# Action item
Please find all lines containing "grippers" in the listing below and copy them.

-- -- --

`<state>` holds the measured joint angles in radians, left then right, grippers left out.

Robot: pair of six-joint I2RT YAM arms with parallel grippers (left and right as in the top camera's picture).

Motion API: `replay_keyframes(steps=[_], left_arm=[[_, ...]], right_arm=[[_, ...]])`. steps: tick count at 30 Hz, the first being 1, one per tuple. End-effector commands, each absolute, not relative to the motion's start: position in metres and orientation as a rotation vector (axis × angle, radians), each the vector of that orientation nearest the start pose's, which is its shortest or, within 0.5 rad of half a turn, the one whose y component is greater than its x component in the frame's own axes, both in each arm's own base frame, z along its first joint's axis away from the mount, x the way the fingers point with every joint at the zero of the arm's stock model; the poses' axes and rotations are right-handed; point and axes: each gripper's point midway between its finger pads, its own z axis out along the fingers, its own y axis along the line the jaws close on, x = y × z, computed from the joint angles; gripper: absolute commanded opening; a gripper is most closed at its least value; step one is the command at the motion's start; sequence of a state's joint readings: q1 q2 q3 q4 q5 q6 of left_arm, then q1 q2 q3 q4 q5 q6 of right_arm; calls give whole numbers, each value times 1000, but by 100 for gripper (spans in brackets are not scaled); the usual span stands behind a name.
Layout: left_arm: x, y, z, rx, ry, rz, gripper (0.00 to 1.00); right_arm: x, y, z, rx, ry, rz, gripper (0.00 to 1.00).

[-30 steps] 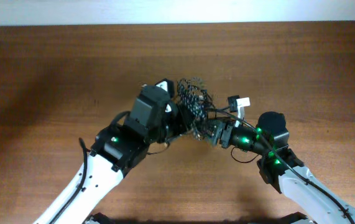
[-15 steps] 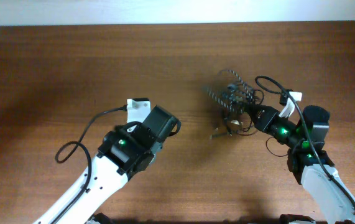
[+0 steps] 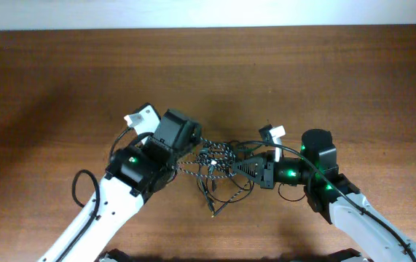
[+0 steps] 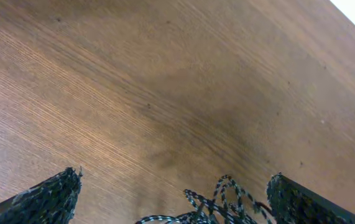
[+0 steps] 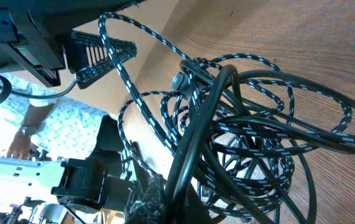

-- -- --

# Written solution
`<state>` holds the measured joint angles in radians, left then right, grippers left out.
Robot: pair of six-joint I2RT YAM arms with parallel grippers (left and right as in the top camera's picture).

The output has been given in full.